Segment Start: RECORD SET
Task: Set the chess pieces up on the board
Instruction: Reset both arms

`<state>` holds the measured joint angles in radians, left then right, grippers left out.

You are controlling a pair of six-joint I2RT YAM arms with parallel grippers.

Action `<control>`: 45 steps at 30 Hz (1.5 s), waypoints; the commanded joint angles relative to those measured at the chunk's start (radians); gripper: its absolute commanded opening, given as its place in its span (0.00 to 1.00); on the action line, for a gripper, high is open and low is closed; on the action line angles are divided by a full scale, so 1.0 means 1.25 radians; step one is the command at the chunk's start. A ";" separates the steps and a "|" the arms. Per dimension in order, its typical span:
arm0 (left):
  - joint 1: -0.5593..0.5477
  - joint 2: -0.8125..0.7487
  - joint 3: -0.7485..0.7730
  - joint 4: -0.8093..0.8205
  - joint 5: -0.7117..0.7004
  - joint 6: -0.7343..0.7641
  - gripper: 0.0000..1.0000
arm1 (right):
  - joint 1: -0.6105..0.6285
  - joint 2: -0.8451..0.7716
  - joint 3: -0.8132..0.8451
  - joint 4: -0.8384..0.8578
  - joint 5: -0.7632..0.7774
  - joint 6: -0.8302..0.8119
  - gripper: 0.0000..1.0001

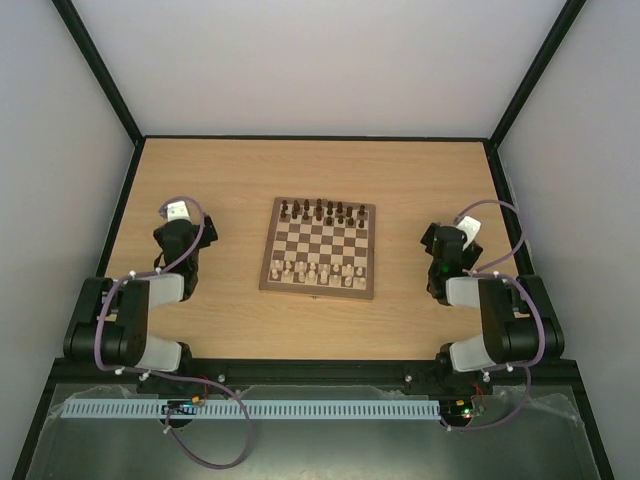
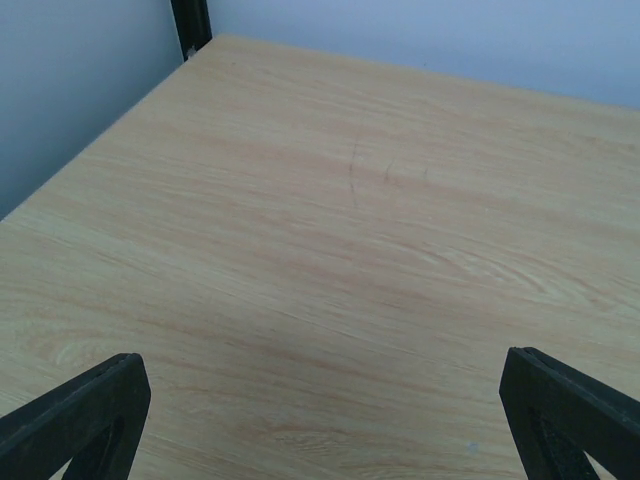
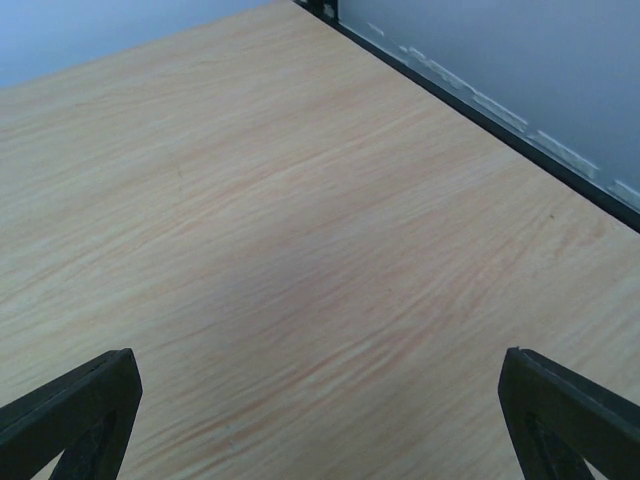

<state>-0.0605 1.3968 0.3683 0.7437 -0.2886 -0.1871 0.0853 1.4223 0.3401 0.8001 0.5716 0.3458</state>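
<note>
Wood everywhere here: the board (image 1: pixel 320 248) is sitting between my two grippers, off to the right of my left gripper (image 2: pixel 321 356) and off to the left of my right gripper (image 3: pixel 318 352), well apart from both. It's a square chessboard showing dark brown and cream checks inside a brown border, lying flat on the light wood-grain table (image 1: pixel 420 170). The chess pieces (image 1: pixel 318 270), the pale beige ones, are standing in the two rows on the side nearest my bases, each much smaller than its square. They're looking a bit uneven in their rows, but they're too tiny for me to tell which piece is which. The dark brown pieces (image 1: pixel 325 210) are lining the far side of the board.

As for my arms, both are sitting folded up close to the near edge, elbows tucked back and wrists poking forward low over the table, one on each side of the board. My left gripper is pointing out toward the far left corner and my right one toward the far right edge. Both are gaping wide and holding nothing: in each wrist view my black fingers (image 2: pixel 90 410) are only peeking in at the bottom corners, with bare tabletop showing between them.
</note>
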 commanded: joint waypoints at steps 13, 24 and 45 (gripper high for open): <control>0.130 -0.043 -0.082 0.171 0.136 -0.045 0.99 | -0.008 0.069 -0.107 0.372 -0.158 -0.118 0.99; 0.148 0.024 -0.064 0.232 0.116 -0.052 0.99 | -0.008 0.073 -0.100 0.371 -0.159 -0.120 0.98; 0.074 0.088 -0.040 0.268 0.185 0.075 0.99 | -0.008 0.073 -0.099 0.369 -0.160 -0.120 0.99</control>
<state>0.0757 1.4384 0.1825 1.1538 -0.0967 -0.1825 0.0784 1.5112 0.2035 1.2102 0.3595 0.2050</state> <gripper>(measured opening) 0.990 0.986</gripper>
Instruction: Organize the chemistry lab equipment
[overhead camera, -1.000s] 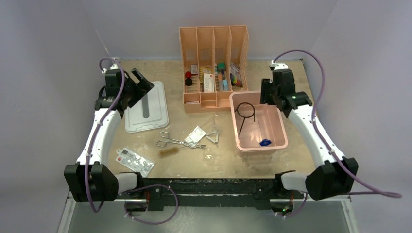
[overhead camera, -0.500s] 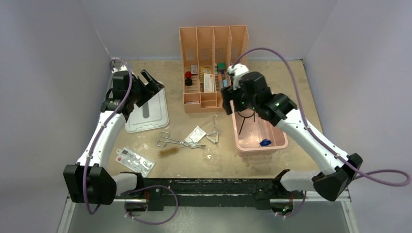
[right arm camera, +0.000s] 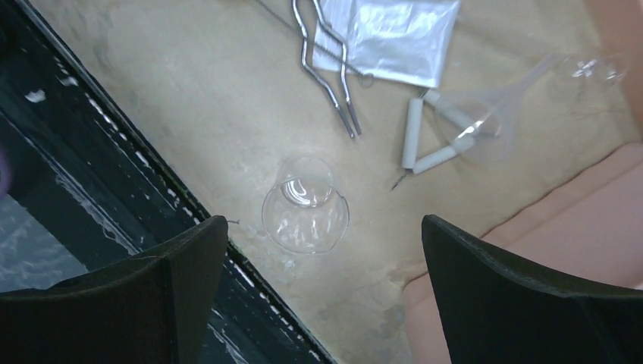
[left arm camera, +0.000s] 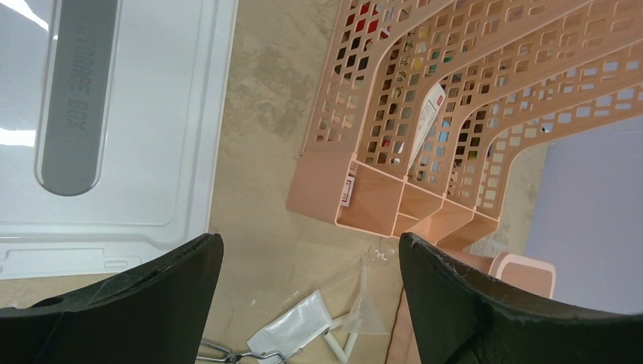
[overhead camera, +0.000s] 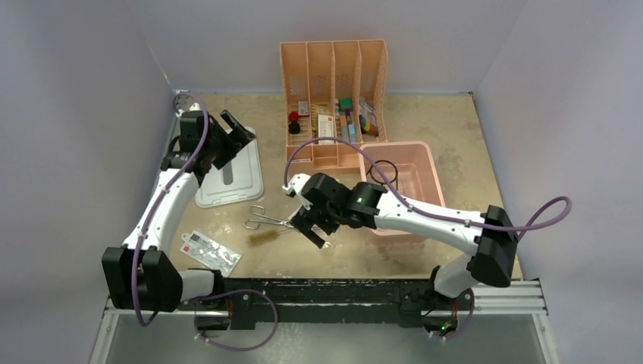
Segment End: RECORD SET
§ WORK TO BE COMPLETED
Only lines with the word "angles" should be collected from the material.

§ WORKED SOLUTION
`<state>` holds the measured joint angles in radians, left then right, grippers left out.
Action `<control>`: 45 steps at 30 Hz (1.5 s), waypoints; the commanded joint angles relative to those measured at the chunk's start (radians); gripper: its absolute commanded opening, given as its place in its span (0.00 to 1.00); on the action line, for a gripper, high is open and low is closed; on the action line angles are divided by a full scale, so 1.0 means 1.25 radians; step one is the command at the chunk's start. A ";" separates the steps and a "|" the arms. Per dimension in order, its typical span:

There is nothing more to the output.